(WHAT IS REQUIRED) The data below is to be set down exactly.

Records from a data collection:
▶
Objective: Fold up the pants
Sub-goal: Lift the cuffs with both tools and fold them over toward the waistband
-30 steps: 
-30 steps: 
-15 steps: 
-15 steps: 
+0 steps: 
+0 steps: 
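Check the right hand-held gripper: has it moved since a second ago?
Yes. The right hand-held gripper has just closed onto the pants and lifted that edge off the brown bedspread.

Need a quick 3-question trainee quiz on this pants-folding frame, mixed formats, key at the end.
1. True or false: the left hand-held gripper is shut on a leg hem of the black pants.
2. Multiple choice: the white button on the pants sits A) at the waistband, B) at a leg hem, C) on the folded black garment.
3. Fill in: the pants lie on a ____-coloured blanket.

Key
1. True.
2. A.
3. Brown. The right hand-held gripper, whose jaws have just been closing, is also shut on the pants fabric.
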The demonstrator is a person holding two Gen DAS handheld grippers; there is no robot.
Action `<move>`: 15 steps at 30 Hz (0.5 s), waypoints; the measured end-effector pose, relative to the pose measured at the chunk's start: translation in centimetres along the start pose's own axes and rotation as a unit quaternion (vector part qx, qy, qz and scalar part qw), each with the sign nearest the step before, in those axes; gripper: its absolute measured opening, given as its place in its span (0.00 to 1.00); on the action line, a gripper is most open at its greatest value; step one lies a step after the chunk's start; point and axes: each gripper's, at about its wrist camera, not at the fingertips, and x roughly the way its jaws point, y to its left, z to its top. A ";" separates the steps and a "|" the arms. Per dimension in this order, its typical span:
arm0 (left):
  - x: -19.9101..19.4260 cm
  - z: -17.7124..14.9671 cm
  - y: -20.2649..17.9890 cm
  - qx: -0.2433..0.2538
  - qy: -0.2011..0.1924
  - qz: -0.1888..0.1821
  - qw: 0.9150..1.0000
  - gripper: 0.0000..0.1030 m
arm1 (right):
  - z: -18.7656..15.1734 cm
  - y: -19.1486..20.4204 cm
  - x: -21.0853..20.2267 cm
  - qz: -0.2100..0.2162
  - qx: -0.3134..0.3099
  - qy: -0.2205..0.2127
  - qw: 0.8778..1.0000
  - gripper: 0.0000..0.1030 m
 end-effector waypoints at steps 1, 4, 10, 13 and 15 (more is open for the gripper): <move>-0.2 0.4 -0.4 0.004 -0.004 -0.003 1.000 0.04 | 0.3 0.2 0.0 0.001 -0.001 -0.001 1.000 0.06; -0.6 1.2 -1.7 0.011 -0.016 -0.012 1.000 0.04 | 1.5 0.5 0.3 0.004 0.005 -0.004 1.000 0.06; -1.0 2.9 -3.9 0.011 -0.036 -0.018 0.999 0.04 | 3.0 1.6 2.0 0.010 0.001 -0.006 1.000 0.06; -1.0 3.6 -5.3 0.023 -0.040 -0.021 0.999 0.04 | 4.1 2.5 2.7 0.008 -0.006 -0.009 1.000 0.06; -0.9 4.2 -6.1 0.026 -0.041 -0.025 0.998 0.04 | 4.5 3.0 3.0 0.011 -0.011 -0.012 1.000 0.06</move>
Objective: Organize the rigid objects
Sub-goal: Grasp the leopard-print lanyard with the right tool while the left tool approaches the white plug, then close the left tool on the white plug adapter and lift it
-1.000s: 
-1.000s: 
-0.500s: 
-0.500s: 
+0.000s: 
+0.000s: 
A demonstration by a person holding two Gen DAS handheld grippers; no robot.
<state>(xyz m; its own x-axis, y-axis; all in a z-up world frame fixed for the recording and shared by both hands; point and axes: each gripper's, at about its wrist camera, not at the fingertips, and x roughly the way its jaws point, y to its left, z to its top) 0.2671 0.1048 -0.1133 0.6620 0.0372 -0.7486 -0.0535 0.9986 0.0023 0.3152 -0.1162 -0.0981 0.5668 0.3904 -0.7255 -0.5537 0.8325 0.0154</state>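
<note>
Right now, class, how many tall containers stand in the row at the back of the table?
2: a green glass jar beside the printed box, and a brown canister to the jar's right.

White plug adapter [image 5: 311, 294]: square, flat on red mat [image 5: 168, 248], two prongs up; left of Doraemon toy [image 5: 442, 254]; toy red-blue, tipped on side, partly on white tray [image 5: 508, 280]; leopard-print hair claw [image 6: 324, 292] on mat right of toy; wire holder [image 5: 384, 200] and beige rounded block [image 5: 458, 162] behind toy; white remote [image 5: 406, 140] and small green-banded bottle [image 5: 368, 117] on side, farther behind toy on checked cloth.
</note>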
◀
(REPLY)
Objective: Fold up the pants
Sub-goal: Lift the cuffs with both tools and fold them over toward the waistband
-30 steps: 
-30 steps: 
-15 steps: 
-15 steps: 
+0 steps: 
+0 steps: 
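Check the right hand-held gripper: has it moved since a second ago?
Yes. The right hand-held gripper has just closed onto the pants and lifted that edge off the brown bedspread.

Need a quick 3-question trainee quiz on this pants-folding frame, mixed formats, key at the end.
1. True or false: the left hand-held gripper is shut on a leg hem of the black pants.
2. Multiple choice: the white button on the pants sits A) at the waistband, B) at a leg hem, C) on the folded black garment.
3. Fill in: the pants lie on a ____-coloured blanket.

Key
1. True.
2. A.
3. Brown. The right hand-held gripper, whose jaws have just been closing, is also shut on the pants fabric.
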The demonstrator is a person holding two Gen DAS handheld grippers; there is no robot.
Action `<move>`: 15 steps at 30 Hz (0.5 s), waypoints; the measured end-effector pose, relative to the pose measured at the chunk's start: translation in centimetres along the start pose's own axes and rotation as a unit quaternion (vector part qx, qy, qz and scalar part qw), each with the sign nearest the step before, in those axes; gripper: its absolute measured opening, given as its place in its span (0.00 to 1.00); on the action line, a gripper is most open at its greatest value; step one lies a step after the chunk's start; point and axes: each gripper's, at about its wrist camera, not at the fingertips, and x roughly the way its jaws point, y to its left, z to its top. A ";" separates the steps and a "|" the arms. Per dimension in this order, its typical span:
arm0 (left):
  - x: -19.9101..19.4260 cm
  - z: -17.7124..14.9671 cm
  - y: -20.2649..17.9890 cm
  - qx: -0.2433..0.2538
  - qy: -0.2011..0.1924
  - qz: -0.1888..0.1821
  - qw: 0.9150..1.0000
  - gripper: 0.0000..0.1030 m
arm1 (right):
  - z: -18.7656..15.1734 cm
  - y: -19.1486..20.4204 cm
  - x: -21.0853..20.2267 cm
  - qz: -0.2100..0.2162
  - qx: -0.3134..0.3099
  - qy: -0.2205..0.2127
  - qw: 0.8778..1.0000
  - gripper: 0.0000..0.1030 m
 end-effector waypoints at steps 1, 4, 10, 13 and 15 (more is open for the gripper): <move>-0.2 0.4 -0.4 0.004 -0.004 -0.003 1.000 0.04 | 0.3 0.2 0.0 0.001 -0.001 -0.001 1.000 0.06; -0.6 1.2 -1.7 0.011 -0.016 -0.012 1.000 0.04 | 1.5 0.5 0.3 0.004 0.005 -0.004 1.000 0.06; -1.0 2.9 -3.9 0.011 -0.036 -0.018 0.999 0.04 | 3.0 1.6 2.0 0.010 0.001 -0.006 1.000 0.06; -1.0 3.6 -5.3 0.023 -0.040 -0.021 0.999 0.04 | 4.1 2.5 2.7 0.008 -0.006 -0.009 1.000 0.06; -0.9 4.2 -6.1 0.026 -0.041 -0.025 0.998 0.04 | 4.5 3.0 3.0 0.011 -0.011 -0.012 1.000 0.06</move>
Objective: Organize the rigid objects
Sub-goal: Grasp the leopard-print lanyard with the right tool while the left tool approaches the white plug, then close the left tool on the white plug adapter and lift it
-1.000s: 
-1.000s: 
-0.500s: 
-0.500s: 
+0.000s: 
+0.000s: 
A demonstration by a person holding two Gen DAS handheld grippers; no robot.
<state>(xyz m; its own x-axis, y-axis; all in a z-up world frame fixed for the recording and shared by both hands; point and axes: each gripper's, at about its wrist camera, not at the fingertips, and x roughly the way its jaws point, y to its left, z to its top) 0.2671 0.1048 -0.1133 0.6620 0.0372 -0.7486 -0.0535 0.9986 0.0023 0.3152 -0.1162 -0.0981 0.5668 0.3904 -0.7255 -0.5537 0.8325 0.0154</state>
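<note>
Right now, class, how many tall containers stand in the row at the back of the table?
2: a green glass jar beside the printed box, and a brown canister to the jar's right.

White plug adapter [image 5: 311, 294]: square, flat on red mat [image 5: 168, 248], two prongs up; left of Doraemon toy [image 5: 442, 254]; toy red-blue, tipped on side, partly on white tray [image 5: 508, 280]; leopard-print hair claw [image 6: 324, 292] on mat right of toy; wire holder [image 5: 384, 200] and beige rounded block [image 5: 458, 162] behind toy; white remote [image 5: 406, 140] and small green-banded bottle [image 5: 368, 117] on side, farther behind toy on checked cloth.
</note>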

This completes the requested output.